Copy out the full listing exactly, omitting any picture it contains.
☆ ☆ ☆ ☆ ☆
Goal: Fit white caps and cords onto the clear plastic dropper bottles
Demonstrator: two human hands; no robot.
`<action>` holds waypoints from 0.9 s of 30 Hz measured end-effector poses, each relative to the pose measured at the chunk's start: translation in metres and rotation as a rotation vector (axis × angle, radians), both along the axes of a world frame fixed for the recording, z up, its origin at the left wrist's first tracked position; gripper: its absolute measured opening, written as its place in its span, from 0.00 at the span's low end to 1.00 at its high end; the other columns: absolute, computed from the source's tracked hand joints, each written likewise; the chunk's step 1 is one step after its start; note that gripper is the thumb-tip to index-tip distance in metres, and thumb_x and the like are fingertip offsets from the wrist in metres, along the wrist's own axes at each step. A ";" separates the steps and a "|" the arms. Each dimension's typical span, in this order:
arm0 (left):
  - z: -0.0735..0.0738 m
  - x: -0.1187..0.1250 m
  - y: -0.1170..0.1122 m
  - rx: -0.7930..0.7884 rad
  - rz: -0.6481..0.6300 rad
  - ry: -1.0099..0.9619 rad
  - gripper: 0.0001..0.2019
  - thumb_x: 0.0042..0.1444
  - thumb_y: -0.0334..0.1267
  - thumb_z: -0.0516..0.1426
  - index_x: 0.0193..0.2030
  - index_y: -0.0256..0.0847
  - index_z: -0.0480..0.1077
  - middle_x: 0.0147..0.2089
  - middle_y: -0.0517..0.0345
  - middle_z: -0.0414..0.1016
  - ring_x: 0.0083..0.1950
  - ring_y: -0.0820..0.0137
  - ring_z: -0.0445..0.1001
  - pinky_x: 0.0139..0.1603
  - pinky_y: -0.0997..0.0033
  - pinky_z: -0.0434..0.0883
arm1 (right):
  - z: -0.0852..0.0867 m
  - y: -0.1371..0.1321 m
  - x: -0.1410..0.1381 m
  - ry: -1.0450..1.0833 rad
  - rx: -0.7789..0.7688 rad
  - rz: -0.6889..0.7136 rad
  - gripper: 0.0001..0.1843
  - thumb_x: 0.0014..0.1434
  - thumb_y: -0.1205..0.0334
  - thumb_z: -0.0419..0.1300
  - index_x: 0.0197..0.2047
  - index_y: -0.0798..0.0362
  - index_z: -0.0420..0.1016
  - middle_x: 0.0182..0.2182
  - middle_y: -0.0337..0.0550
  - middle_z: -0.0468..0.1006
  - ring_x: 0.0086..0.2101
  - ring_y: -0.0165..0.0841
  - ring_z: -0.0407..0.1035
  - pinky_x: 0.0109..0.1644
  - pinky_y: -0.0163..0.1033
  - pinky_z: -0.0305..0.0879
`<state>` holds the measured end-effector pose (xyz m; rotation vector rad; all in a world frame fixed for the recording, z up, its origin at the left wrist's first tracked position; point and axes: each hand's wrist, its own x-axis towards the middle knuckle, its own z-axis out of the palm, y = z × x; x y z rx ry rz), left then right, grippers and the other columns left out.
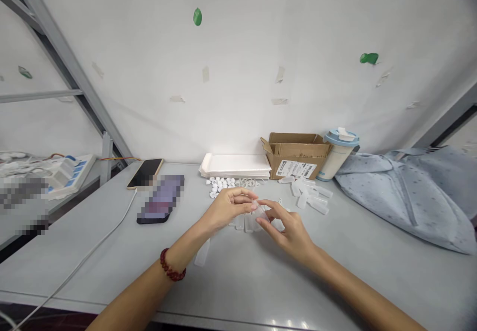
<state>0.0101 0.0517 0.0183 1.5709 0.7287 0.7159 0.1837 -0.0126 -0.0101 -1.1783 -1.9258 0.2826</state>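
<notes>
My left hand and my right hand meet above the middle of the grey table. Both pinch a small clear plastic tube between their fingertips. Under the hands lies a row of more clear tubes, and one lies alone near my left wrist. A red bead bracelet circles my left wrist. Behind the hands sit a heap of small white caps and another pile of clear tubes.
Two phones lie at the left with a white cable. A stack of white trays, an open cardboard box and a lidded cup stand by the wall. A blue cloth bag fills the right side.
</notes>
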 end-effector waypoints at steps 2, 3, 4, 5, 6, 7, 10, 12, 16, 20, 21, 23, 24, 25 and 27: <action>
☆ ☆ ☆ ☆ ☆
**ANSWER SPACE**
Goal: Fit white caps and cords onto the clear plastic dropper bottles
Demonstrator: two human hands; no robot.
`<action>` holds waypoints from 0.9 s of 30 Hz measured end-effector poses, each relative to the pose measured at the chunk's start: translation in metres and rotation as a rotation vector (axis × angle, radians), both along the axes of a world frame fixed for the recording, z up, its origin at the left wrist's first tracked position; gripper: its absolute measured opening, written as its place in its span, from 0.00 at the span's low end to 1.00 at its high end; the other columns: absolute, computed from the source's tracked hand joints, each written likewise; the chunk's step 1 is one step after its start; note that gripper is the thumb-tip to index-tip distance in metres, and thumb_x and the like are fingertip offsets from the wrist in metres, along the wrist's own axes at each step. A ";" separates the steps and a "|" the arms. Each dimension's typical span, in this order:
arm0 (left):
  - z: -0.0735..0.0738 m
  - x: -0.1187..0.1250 m
  - y: -0.1170..0.1122 m
  - rx: -0.7930..0.7884 rad
  - rz: -0.6481..0.6300 rad
  - ry: -1.0099..0.9619 rad
  - gripper: 0.0001..0.2019
  - thumb_x: 0.0042..0.1444
  - thumb_y: -0.0334..0.1267
  - thumb_z: -0.0516..0.1426
  - index_x: 0.0193..0.2030
  - index_y: -0.0256..0.0847
  - index_z: -0.0480..0.1077
  - middle_x: 0.0147..0.2089
  - middle_y: -0.0517..0.0345
  - middle_z: -0.0414..0.1016
  - ring_x: 0.0083..0.1950
  - ring_y: -0.0820..0.0137
  - ring_z: -0.0445..0.1001
  - pinky_x: 0.0139..0.1603
  - pinky_y: -0.0997..0.0033
  - pinky_z: -0.0434..0.0883
arm1 (right):
  - z: -0.0852..0.0867 m
  - y: -0.1371..0.1321 m
  - x: -0.1410..0.1381 m
  - ry: -1.0450..1.0833 rad
  - rx: -0.7789..0.7688 rad
  - rz: -0.6889..0.7136 rad
  - gripper: 0.0001..0.1843
  - thumb_x: 0.0014..0.1434
  - thumb_y: -0.1205..0.0334
  - thumb_z: -0.0419..0.1300
  - index_x: 0.0197..0.2047
  - index_y: -0.0798..0.0362
  - index_z: -0.0420..0.1016
  - middle_x: 0.0182..0.2182
  - middle_y: -0.0337..0.0550
  - middle_z: -0.0468..0.1006
  - ring_x: 0.0086..0.2101
  - ring_y: -0.0165..0.0841
  - ring_z: -0.0407..0.1035
  - pinky_x: 0.0109..0.1644
  - pinky_y: -0.0163..0.1033
  - pinky_z: -0.0305..0.0879
`<state>` holds the measured end-effector pose (xyz m; rotation vector rad; all in a world frame fixed for the recording, z up, its origin at the left wrist's first tracked position; point and axes: each hand's wrist, its own x-axis towards the middle knuckle, its own z-axis out of the palm, y = z × x; x y z rx ry rz), left then right, grippers and the other columns left out.
<state>0.0101 0.0517 0.0183 1.5709 0.7287 0.7159 0.1837 -0.0126 -0.0101 -1.1783 -1.9258 0.2826</state>
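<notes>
My left hand and my right hand meet above the middle of the grey table. Both pinch a small clear plastic tube between their fingertips. Under the hands lies a row of more clear tubes, and one lies alone near my left wrist. A red bead bracelet circles my left wrist. Behind the hands sit a heap of small white caps and another pile of clear tubes.
Two phones lie at the left with a white cable. A stack of white trays, an open cardboard box and a lidded cup stand by the wall. A blue cloth bag fills the right side.
</notes>
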 end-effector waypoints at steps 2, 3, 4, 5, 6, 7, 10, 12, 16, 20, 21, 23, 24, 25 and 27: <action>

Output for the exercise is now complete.